Electronic products, which made up 68.6% of the manufactured goods and more than half of total exports, declined by 17.9% to $2.67 billion.
About 43% of this came from semiconductors, which likewise dropped by 14.5% to $2.11 billion.
Meanwhile, orders of raw materials and intermediate goods in April fell by 18.9% to $3.56 billion. These accounted for nearly 40% of the total April import bill.
Imports of capital and consumer goods were valued at $2.80 billion (down 11.9%) and $1.79 billion (up 8.3%), respectively.
Mineral fuels, lubricants and related materials dipped to $1.25 billion from $2.18 billion last year, accounting 13.2% of the total.
China remained the main destination of Philippine-made goods in April as exports to that country amounted to $772.47 million, or 15.8% of the total exports that month.
Other top export trading partners include the United States which accounted for 14.6% or $713.65 million and Japan with 13.1% or $642.23 million.
“By destination, the decline was also broad-based, with main trading partners such as China, US, Japan, and Hong Kong all registering contraction,” Mr. Tsuchiya said.
“We maintain our position that Chinese reopening won’t provide much support for the exports, as the recovery in China will be focused on the services sector,” he added.
At the same time, China was still the main source of imports, accounting 23.9% of the total or $2.26 billion of the total import bill. Indonesia followed with an 8.7% share or $821.81 million and Japan with 8.5% or $800.58 million.
Mr. Tsuchiya foresees a bleak outlook for exports of goods if the current trend persists.
“We think the goods export performance will disappoint for the rest of the year, as we don’t look for a rapid turnaround in the IT cycle, while the global economy is set to slow further for the rest of the year,” he said.

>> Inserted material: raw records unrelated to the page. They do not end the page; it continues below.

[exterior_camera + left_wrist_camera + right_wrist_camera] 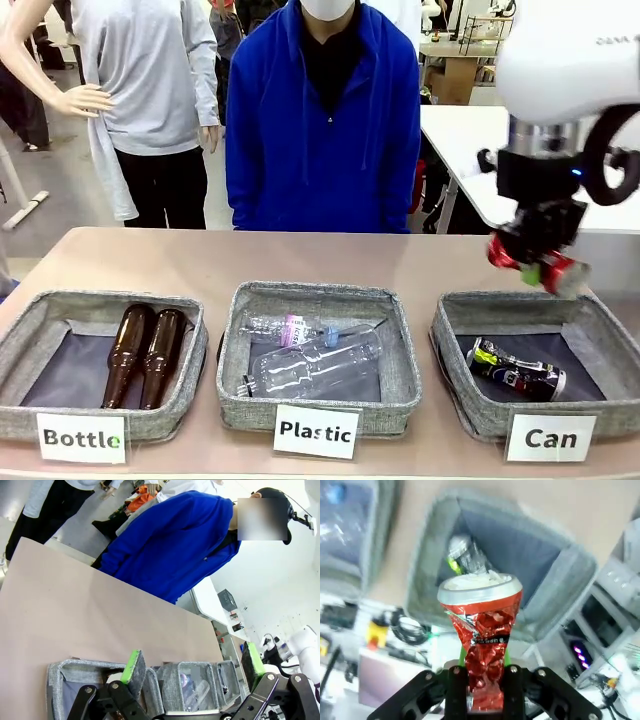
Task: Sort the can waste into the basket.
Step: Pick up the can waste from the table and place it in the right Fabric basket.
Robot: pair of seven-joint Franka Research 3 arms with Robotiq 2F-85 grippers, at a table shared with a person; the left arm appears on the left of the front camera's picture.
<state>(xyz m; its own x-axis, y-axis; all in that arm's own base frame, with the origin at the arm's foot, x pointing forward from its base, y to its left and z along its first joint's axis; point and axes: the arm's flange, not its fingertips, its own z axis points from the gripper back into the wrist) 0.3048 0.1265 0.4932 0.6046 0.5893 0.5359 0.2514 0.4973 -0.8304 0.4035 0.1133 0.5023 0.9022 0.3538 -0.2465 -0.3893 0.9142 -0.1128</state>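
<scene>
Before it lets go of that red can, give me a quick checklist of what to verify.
1. Right gripper shut on the red can: ok.
2. Red can above the Can basket: ok in the right wrist view; in the front view it hangs near the far rim.
3. Room beside the black can already lying inside: ok.
4. Person's hands away from the basket: cannot tell.
5. Left gripper open and holding nothing: ok.
</scene>
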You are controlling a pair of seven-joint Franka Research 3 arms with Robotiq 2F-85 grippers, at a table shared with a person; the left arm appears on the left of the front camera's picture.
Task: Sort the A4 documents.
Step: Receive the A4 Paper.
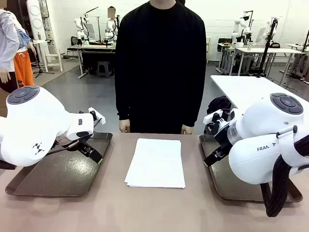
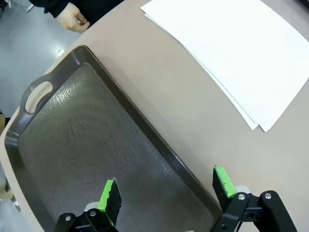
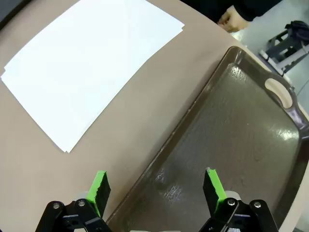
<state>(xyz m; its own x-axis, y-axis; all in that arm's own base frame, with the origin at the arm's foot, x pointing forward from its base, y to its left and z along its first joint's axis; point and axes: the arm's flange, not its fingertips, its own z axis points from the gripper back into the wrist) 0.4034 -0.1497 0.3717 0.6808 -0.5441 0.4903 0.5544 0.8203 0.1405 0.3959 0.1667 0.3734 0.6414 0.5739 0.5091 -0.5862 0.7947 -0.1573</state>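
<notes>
front view: the a4 documents (image 1: 155, 163) lie stacked mid-worktop (image 1: 96, 212), between the left tray (image 1: 53, 174) and the right tray (image 1: 219, 183); the left hand (image 1: 92, 152) and the right hand (image 1: 216, 155) each hover at their own tray; left wrist view: jaws wide, empty, straddling the tray rim; right wrist view: likewise wide, empty; best approach, i'd judge, is a fanned corner — peel only the top sheet.

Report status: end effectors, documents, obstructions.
Left end effector open above left tray; right end effector open above right tray. A4 documents stacked mid-table, untouched. Person's hands at far edge, clear.
</notes>
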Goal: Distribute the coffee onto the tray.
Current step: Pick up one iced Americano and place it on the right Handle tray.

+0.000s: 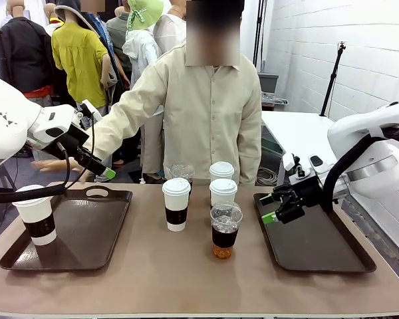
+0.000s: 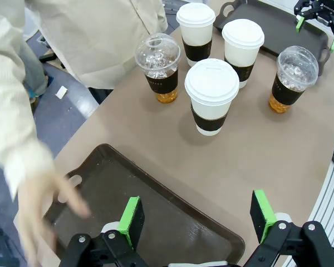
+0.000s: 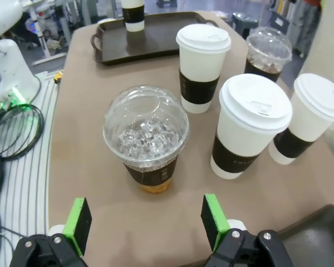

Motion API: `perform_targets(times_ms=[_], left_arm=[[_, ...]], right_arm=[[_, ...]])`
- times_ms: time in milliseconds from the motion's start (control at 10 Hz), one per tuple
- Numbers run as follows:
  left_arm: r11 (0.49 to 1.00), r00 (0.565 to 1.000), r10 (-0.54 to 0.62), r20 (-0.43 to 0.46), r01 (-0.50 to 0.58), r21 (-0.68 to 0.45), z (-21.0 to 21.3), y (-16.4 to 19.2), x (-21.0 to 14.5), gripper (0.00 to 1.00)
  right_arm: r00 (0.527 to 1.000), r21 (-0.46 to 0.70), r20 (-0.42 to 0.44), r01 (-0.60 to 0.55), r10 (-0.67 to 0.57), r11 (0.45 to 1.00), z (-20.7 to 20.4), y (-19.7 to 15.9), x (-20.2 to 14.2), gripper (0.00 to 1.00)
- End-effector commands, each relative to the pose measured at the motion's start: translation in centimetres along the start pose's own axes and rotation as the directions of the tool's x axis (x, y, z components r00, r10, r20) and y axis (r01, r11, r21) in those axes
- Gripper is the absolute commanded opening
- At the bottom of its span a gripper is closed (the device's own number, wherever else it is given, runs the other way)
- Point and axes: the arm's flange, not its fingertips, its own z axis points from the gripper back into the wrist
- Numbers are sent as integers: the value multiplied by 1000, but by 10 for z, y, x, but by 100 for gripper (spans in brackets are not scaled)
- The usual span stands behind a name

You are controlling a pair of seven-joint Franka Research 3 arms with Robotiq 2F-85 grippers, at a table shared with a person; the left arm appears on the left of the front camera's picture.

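Several coffee cups stand mid-table: three white lidded cups with brown sleeves, the nearest [image 1: 176,204] [image 2: 212,95] [image 3: 203,64], and two clear dome-lidded cups, one in front [image 1: 225,229] [image 3: 146,142], one behind [image 1: 182,173] [image 2: 158,67]. Another white cup [image 1: 36,214] stands on the left tray [image 1: 86,232] [image 2: 128,183]. My left gripper [image 1: 105,173] [image 2: 196,216] hangs open above that tray's far edge, holding nothing. My right gripper [image 1: 269,208] [image 3: 146,217] is open over the left edge of the right tray [image 1: 319,242], pointing at the front clear cup.
A person in a beige shirt [image 1: 209,113] stands at the far side, one hand [image 1: 53,166] [image 2: 39,206] reaching down beside the left tray's handle near my left gripper. Cables [image 3: 11,128] lie on the floor off the table's edge.
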Motion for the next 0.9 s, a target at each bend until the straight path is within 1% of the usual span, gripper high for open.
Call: perform_targets(times_ms=[0,200,500,800], left_arm=[[1000,1000,6,10,-5,-14,-1,2,-1,100],[1000,1000,6,10,-5,-14,-1,2,-1,100],[1000,1000,6,10,-5,-14,-1,2,-1,100],[1000,1000,6,10,-5,-14,-1,2,-1,100]], right_arm=[[999,34,34,-42,41,999,-13,-16,-9,100],[997,48,47,-59,57,997,-21,-23,-22,100],[989,40,122,-84,79,996,-36,-28,-38,100],[985,50,150,-94,86,994,-50,-31,-48,100]])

Meanwhile, for imports, lower external demand and subdued business appetite for investment will lead to lower intermediate and capital imports, while normalizing consumption patterns will weigh on consumer imports for the rest of the year.
For Mr. Tandon, elevated interest rates and high inflation continue to take a toll on consumer demand in general.
“Given electronics account for the largest share of goods exports in the Philippines, and the downturn looks set to continue in the near-term, the outlook for goods exports remains bleak for the rest of the year,” Mr. Tandon said.